As far as your driver is concerned, YES, you would be very much better off working on your swing rather than trying to get a draw bias driver to solve a swing flaw. In addition, YES, you will be cheating yourself by getting a band-aid to solve your problem which will require the purchase of a new driver if you ever corrected your swing and no longer needed the band-aid.
A good swing correction is always the best solution. This will not only improve your outlook, confidence and enjoyment but improve your distance and accuracy.
The draw biased drivers are designed to satisfy golfers who are looking for a quick fix. Unfortunately, the quick fix may not be as effective as advertized.
Those golfers who can benefit from the slight shift in the center of gravity (c.g.) to the heel of the club ' a draw bias club ' are the very good golfers who fade (not slice) the ball. They want to take advantage of the gear effect by hitting the ball away from the c.g. toward the toe. Most of us have experienced this effect when missing the sweet spot toward the toe and the result is a slight draw.
The draw bias driver has the c.g. shifted to the heel and you will benefit from this slight adjustment, and thus the gear effect if you hit the ball on the sweet spot more frequently than most of us do.
Joe, get a lesson or two and get a standard neutral driver and last years model will do as the technology has not changed rapidly and you will save a dollar or two for your lessons.

Difficulty of a 3-iron

Why is it so difficult to hit a 3-iron?

Your question is to the point; doesnt take up much space; very short and not as difficult to answer as it is to hit a 3-iron. Try a 2-iron or even a 1-iron if you are really looking for a challenge. This is if you can find a 1-iron!
The 1-iron lost its place in the bag about 35 years ago, soon after manufacturers started decreasing the unwritten standard lofts for irons. They did this surreptitiously in an effort to demonstrate how their irons hit the ball farther than the competitors clubs. This trend created a 2-iron with the same loft as a 1-iron of old and the 3-iron is now equivalent to the old 2-iron and closing in on a 1-iron. Clubs are now about 4 to 5 degrees stronger than the same numbered clubs of the 1960s.
There are no loft standards for clubs as these are now somewhat dependent on the club head design. You will find that the trend of decreasing the loft is reversing a little because of the mass distribution in the club head of the more forgiving heads. These have a backward and low positioned c.g. (center of gravity) which is getting the ball up into the air more easily and as a result, the lofts are less than expected to compensate for the higher trajectory.
Your 3-iron, which you find so hard to hit is probably one of the older blade like designs without the forgiveness now afforded the newer bulky but forgiving cavity back designs. This bulkiness means that the Moment of Inertia (MOI, which is the forgiveness factor) is greater but not as forgiving as an equivalent lofted fairway wood or hybrid. This makes the 3-iron more difficult to hit If, however, you hit your 3-iron flush i.e. right on the sweet spot, it is as sweet as any shot can be.
My suggestion ' because we are not that good ' is to leave your 3-iron and even your 4-iron in the box they were shipped in, even if these are of the latest design and use the space in your bag for a three and four hybrid.
Hybrids will certainly do a very good job, which you expected your 3- or 4-irons to do.
Iron technology has not changed significantly in the last 10 years or so but it certainly has changed since Jack Nicklaus was at his peak in the early 1960s but he was able to hit a 2-iron very well. Ping introduced forgiving irons ' cavity back clubs ' in the late 1960s and this concept is now used in almost every iron club on the market designed for most of us who are not on the tour or aspiring to get there. But even these long irons are more difficult to hit than hybrids.

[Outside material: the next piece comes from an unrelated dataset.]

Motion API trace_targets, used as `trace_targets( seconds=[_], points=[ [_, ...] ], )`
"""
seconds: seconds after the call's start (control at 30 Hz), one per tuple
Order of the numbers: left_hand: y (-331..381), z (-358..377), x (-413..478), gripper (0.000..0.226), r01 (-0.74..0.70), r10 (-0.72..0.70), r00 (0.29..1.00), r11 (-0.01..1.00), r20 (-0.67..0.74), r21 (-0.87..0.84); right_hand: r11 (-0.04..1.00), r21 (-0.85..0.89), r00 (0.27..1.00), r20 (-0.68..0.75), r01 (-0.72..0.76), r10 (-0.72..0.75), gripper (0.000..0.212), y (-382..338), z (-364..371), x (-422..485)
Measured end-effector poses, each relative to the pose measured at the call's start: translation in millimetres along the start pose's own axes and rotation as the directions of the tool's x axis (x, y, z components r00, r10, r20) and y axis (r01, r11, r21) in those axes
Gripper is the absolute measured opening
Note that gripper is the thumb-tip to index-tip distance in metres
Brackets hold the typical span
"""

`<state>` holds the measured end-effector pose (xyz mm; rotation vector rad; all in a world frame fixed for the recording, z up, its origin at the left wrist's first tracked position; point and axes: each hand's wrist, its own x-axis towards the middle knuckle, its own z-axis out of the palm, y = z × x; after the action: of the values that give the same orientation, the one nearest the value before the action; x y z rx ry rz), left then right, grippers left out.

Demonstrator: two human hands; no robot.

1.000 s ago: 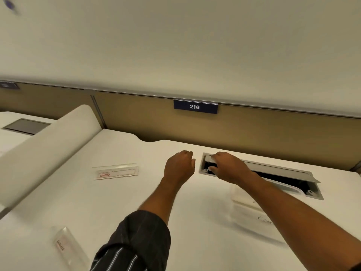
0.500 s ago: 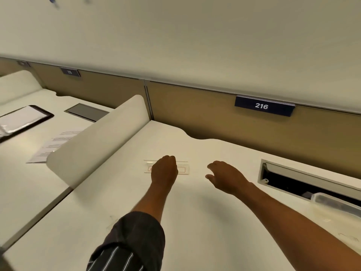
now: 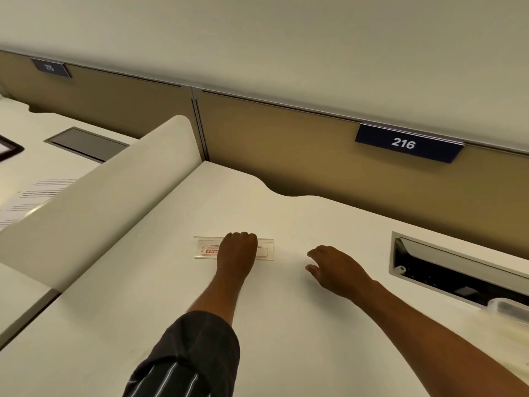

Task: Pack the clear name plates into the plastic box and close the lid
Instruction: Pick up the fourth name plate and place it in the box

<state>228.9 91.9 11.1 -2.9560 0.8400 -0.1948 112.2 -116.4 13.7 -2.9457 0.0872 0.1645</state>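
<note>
Left hand (image 3: 239,250) curls over one name plate (image 3: 206,248); right hand (image 3: 336,270) hovers open.

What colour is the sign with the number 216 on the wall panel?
The sign is dark navy blue with white digits, seen best in the head view, the only one.

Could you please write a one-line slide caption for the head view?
Left hand covers a clear name plate on the white desk; right hand hovers open.

left hand (image 3: 239,250) curled over my clear name plate (image 3: 207,247) on the desk (image 3: 286,325) | right hand (image 3: 333,266) spread, hovering just right | plastic box (image 3: 508,306) far right
</note>
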Motion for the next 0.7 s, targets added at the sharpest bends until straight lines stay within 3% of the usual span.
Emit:
trace_targets(
  seconds=[0.13,0.23,0.33,0.53,0.6,0.63,0.7],
  points=[
    [3,-6,6,0.018,-0.052,0.048,0.997,0.997,0.064,0.058,1.000,0.009,1.000,0.005,-0.020,0.020,0.037,8,6,1],
    [7,-17,9,0.027,-0.072,0.076,0.997,0.990,-0.027,0.123,0.999,0.021,0.999,0.001,-0.034,0.034,0.037,7,8,-1],
    [13,-18,15,0.017,-0.059,0.059,0.998,0.998,-0.008,-0.015,0.996,0.065,0.998,-0.009,-0.068,0.069,0.040,6,6,-3],
    [39,-43,29,0.023,0.010,-0.081,0.978,0.938,-0.192,-0.347,0.961,0.245,0.988,-0.058,-0.126,0.144,0.046,6,-7,-9],
    [50,-53,31,0.021,0.064,-0.191,0.966,0.829,-0.172,-0.556,0.938,0.325,0.985,-0.075,-0.120,0.152,0.048,8,-13,-11],
    [56,-59,31,0.020,0.086,-0.242,0.961,0.717,-0.131,-0.692,0.920,0.373,0.983,-0.086,-0.120,0.163,0.048,8,-17,-13],
    [67,-68,28,0.017,0.115,-0.293,0.956,0.375,0.000,-0.920,0.870,0.474,0.974,-0.101,-0.133,0.203,0.048,11,-24,-18]
  ],
)
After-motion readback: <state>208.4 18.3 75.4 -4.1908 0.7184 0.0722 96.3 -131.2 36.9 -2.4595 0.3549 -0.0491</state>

Playing with a Practice Club-Clarification

To: Gerald and Terry, (aka Rules Police )
Ref: Q&A to Ron on Playing with a Practice Club (click here to view last week's Q and A).
Both of you caught an error in my answer to Ron. (I do this every now and again to see if you guys are really paying attention:)
Seriously I thank you for your input and for keeping such a close eye on me. I thought my answer to Ron last week i.e.' You may declare a club out of play by saying so to your fellow players and it is suggested that you remove it from the bag or store it upside down so it is obviously not intended to be used after your declaration ' implied during a round once the discovery had been made.
My excuse ' if I need one ' is that in trying to address every situation re. practice clubs/devices; warm up clubs; and extra clubs, which conform or those which dont, I lost sight of a critical part of the question. This was; did Ron need to go back to the car to dump the non-conforming or extra club before he started the round if he didnt want to incur a penalty?
Ron, unfortunately you cannot KNOWINGLY START a round with an extra club or a nonconforming club without incurring a penalty just by declaring it out of play. The rest of the answer seems to be in good shape but if not, I know I will again hear from the Rules Police Gerald and Terry. Only kidding guys ' I thank you for this input.
Sorry Ron if my answer mislead you, you will have to go back to the car if you dont want to incur a penalty.
To Gerald and Terry, I am going to send you a signed copy of my book as a prize for catching the error.
QUESTION OF THE WEEK: Every week we will select the best question and Frank will send one golfer a personally signed copy of 'Just Hit It.' Last week's lucky winner was Roosevelt, with his question about his hole in one.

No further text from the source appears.